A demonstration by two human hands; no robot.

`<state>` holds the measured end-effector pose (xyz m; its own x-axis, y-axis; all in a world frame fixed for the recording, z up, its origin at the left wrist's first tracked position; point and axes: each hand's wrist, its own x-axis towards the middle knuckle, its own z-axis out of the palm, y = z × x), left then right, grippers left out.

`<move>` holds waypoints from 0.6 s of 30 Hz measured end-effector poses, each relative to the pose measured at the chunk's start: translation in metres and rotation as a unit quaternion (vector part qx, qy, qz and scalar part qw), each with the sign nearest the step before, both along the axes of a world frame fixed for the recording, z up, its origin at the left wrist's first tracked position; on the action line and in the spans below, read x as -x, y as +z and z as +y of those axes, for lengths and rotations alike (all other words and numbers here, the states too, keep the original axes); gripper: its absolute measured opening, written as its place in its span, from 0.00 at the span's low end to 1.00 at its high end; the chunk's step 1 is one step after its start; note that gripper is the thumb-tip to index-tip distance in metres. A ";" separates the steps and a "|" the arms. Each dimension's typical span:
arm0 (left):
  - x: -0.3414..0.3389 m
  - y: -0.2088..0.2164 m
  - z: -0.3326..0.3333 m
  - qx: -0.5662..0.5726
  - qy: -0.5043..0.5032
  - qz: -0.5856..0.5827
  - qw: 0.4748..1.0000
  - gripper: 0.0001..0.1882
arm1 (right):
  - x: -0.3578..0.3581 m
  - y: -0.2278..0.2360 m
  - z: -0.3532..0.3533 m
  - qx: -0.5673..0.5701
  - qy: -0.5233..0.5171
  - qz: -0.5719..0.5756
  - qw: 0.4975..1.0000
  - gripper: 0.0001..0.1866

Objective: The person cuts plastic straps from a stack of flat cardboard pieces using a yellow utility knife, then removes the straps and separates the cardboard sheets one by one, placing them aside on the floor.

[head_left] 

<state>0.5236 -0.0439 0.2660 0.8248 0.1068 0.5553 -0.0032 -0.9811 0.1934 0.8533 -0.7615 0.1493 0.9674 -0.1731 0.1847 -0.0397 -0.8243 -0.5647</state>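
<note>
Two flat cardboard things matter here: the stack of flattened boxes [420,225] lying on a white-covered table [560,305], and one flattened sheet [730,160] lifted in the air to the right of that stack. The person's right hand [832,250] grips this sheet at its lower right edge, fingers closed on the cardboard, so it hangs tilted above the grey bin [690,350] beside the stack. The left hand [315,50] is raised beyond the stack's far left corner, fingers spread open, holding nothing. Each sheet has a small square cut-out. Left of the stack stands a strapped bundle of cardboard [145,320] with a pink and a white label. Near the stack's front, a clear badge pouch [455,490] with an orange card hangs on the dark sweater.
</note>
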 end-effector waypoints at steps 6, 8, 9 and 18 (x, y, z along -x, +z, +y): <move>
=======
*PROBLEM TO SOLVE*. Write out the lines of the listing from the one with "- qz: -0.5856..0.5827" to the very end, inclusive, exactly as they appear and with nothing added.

*RESULT BELOW*.
  - qz: -0.5856..0.5827
  - qw: 0.4748..1.0000
  - gripper: 0.0001..0.1882
arm1 (right):
  - x: -0.3578..0.3581 m
  - y: -0.2278..0.2360 m
  - z: -0.3532..0.3533 m
  - qx: -0.5673..0.5701
  - qy: -0.5233..0.5171
  - qz: -0.5719..0.5756
  - qw: 0.4975..1.0000
  - gripper: 0.0001..0.1866

Objective: The person cuts plastic straps from a stack of flat cardboard pieces using a yellow utility knife, then removes the straps and separates the cardboard sheets one by one, placing them aside on the floor.

[head_left] 

<state>0.5236 -0.0439 0.2660 0.8248 0.1068 0.5553 -0.0032 -0.9811 0.1934 0.8533 -0.7615 0.1493 0.9674 -0.1731 0.1847 -0.0397 -0.8243 -0.5647</state>
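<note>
Two flat cardboard things matter here: the stack of flattened boxes [420,225] lying on a white-covered table [560,305], and one flattened sheet [730,160] lifted in the air to the right of that stack. The person's right hand [832,250] grips this sheet at its lower right edge, fingers closed on the cardboard, so it hangs tilted above the grey bin [690,350] beside the stack. The left hand [315,50] is raised beyond the stack's far left corner, fingers spread open, holding nothing. Each sheet has a small square cut-out. Left of the stack stands a strapped bundle of cardboard [145,320] with a pink and a white label. Near the stack's front, a clear badge pouch [455,490] with an orange card hangs on the dark sweater.
</note>
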 end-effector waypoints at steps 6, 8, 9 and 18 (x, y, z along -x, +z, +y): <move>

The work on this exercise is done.